*Problem to solve:* Could you show each line of the records that contains the word "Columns"?

*Supplied information:*
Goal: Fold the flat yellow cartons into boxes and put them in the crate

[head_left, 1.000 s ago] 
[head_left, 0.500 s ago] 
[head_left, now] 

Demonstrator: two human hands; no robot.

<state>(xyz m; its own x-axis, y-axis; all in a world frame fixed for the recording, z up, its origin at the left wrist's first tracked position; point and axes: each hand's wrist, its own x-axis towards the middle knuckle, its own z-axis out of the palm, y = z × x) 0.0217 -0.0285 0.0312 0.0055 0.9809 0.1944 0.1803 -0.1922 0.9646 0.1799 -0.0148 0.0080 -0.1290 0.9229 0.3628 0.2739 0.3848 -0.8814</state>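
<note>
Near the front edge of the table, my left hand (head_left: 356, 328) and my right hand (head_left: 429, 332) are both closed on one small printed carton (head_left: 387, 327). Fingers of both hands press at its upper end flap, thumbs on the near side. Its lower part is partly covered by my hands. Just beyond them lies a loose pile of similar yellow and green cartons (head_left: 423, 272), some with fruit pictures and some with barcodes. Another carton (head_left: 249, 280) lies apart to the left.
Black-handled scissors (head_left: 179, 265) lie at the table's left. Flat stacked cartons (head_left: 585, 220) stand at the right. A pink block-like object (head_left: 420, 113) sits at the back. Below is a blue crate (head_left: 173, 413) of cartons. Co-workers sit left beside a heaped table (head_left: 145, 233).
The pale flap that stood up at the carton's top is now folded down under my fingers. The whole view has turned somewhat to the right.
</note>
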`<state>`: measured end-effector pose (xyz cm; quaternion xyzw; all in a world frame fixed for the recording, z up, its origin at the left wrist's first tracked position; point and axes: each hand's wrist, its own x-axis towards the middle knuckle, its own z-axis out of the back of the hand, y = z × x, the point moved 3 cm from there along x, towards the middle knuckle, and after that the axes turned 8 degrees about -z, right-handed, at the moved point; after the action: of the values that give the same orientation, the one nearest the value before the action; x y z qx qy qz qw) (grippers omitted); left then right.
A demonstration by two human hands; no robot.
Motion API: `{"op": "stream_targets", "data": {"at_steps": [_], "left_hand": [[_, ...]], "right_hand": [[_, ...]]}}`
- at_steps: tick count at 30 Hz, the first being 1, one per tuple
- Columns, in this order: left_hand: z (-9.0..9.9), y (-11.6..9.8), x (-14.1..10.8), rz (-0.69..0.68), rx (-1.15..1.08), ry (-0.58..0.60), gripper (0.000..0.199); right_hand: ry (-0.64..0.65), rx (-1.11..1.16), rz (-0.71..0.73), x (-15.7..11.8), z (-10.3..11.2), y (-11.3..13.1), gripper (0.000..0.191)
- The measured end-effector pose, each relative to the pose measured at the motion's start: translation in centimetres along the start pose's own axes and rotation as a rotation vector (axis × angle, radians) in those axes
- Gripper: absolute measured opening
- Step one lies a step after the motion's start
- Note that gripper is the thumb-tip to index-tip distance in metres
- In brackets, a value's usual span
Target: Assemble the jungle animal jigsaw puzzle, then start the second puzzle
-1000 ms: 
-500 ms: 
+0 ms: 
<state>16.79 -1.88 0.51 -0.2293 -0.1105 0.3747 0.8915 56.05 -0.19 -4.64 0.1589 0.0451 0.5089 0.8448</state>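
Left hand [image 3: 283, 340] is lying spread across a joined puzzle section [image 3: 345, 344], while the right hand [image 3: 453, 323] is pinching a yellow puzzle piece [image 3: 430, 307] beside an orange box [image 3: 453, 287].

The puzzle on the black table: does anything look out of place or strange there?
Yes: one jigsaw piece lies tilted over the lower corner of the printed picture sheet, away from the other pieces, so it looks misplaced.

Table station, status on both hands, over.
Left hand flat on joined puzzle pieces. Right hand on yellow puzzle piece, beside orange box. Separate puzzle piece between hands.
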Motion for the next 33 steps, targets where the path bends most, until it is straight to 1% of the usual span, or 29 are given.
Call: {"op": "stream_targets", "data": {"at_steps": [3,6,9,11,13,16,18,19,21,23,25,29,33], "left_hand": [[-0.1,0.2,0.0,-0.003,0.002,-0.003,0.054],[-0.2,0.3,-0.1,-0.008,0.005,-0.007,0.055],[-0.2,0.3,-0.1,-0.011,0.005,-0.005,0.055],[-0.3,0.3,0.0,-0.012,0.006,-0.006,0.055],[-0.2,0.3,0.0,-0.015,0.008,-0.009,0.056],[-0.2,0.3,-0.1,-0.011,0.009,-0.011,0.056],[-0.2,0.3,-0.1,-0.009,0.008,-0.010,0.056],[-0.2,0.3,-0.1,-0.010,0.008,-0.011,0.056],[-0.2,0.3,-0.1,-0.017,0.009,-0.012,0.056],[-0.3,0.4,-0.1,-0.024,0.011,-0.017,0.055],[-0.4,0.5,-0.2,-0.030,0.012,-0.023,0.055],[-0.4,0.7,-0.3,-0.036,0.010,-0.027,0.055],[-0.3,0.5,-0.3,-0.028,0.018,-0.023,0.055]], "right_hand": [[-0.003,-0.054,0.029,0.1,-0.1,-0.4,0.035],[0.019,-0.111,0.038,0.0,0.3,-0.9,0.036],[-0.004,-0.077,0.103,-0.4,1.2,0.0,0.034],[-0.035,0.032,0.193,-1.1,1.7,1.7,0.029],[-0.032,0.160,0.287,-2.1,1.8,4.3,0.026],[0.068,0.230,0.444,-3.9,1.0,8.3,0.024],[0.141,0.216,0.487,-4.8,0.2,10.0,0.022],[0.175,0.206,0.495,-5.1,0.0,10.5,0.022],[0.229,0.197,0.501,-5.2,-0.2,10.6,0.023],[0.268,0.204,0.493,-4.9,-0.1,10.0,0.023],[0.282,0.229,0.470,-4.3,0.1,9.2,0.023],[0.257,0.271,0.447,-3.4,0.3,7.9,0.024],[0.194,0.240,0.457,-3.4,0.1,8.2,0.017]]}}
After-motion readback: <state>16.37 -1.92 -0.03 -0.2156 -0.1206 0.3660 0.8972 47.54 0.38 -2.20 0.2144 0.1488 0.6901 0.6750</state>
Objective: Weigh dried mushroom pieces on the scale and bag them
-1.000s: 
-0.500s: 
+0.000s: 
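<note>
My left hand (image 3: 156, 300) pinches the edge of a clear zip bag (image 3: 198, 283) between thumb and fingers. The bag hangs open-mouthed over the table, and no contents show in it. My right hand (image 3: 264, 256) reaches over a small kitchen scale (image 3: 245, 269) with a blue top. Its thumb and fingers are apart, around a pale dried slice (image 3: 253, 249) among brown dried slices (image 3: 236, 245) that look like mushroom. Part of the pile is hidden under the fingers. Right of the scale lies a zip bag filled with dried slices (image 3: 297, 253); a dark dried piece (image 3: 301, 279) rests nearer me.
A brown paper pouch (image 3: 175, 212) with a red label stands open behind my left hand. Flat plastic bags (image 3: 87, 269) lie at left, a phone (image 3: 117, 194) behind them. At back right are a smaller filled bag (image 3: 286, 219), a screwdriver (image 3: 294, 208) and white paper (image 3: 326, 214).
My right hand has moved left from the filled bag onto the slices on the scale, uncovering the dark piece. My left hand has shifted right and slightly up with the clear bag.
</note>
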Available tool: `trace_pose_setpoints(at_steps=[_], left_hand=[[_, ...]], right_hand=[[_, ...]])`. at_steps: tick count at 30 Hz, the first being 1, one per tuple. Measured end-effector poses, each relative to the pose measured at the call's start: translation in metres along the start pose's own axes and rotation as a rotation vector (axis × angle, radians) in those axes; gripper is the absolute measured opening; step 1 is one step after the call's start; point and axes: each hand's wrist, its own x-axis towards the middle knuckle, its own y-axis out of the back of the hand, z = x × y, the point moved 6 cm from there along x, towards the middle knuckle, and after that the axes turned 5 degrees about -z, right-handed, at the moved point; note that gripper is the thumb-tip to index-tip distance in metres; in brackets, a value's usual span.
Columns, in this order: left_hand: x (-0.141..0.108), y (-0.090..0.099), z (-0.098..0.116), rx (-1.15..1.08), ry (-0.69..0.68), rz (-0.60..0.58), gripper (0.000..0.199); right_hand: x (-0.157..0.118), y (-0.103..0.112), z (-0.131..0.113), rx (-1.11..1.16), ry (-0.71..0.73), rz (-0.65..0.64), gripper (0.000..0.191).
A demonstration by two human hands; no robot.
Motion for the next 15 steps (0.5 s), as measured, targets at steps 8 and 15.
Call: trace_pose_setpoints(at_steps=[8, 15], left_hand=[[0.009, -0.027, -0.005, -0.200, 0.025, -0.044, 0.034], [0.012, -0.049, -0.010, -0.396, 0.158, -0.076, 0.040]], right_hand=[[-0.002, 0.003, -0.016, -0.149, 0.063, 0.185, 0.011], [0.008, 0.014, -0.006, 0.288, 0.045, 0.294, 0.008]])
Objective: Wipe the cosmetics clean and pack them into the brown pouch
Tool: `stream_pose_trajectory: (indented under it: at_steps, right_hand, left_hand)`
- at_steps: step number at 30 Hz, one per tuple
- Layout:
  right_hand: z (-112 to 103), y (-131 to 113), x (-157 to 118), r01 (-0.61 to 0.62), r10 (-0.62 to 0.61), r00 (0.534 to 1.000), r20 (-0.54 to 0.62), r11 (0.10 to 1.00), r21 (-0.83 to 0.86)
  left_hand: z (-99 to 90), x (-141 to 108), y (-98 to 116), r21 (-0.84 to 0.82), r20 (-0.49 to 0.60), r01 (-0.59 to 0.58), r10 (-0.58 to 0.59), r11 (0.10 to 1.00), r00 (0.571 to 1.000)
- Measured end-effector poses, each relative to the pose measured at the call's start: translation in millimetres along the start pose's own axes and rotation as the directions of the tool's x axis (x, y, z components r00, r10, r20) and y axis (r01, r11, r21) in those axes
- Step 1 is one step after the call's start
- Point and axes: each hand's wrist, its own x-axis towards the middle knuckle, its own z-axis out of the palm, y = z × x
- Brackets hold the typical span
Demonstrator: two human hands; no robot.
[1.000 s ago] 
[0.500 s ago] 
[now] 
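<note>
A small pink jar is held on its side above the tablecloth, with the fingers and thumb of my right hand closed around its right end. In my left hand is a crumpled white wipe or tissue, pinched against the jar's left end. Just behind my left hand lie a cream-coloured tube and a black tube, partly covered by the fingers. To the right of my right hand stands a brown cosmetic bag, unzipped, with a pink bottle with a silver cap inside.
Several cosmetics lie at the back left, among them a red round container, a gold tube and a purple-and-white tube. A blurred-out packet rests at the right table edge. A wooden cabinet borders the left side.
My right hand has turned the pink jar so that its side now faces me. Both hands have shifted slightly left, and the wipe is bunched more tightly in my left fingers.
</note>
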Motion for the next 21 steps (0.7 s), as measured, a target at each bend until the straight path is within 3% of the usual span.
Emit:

*Result of this exercise:*
- Columns, in this order: left_hand: z (-9.0..9.9), y (-11.6..9.8), x (-14.1..10.8), rz (-0.69..0.68), rx (-1.15..1.08), ry (-0.58..0.60), gripper (0.000..0.199); right_hand: ry (-0.64..0.65), rx (-1.11..1.16), rz (-0.71..0.73), x (-15.7..11.8), z (-10.3..11.2), y (-11.3..13.1), gripper (0.000..0.191)
Columns, in this order: left_hand: x (-0.141..0.108), y (-0.090..0.099), z (-0.098..0.116), rx (-1.15..1.08), ry (-0.69..0.68), rz (-0.60..0.58), gripper (0.000..0.199); right_hand: x (-0.157..0.118), y (-0.103..0.112), z (-0.131..0.113), rx (-1.11..1.16), ry (-0.71..0.73), rz (-0.65..0.64), gripper (0.000..0.191).

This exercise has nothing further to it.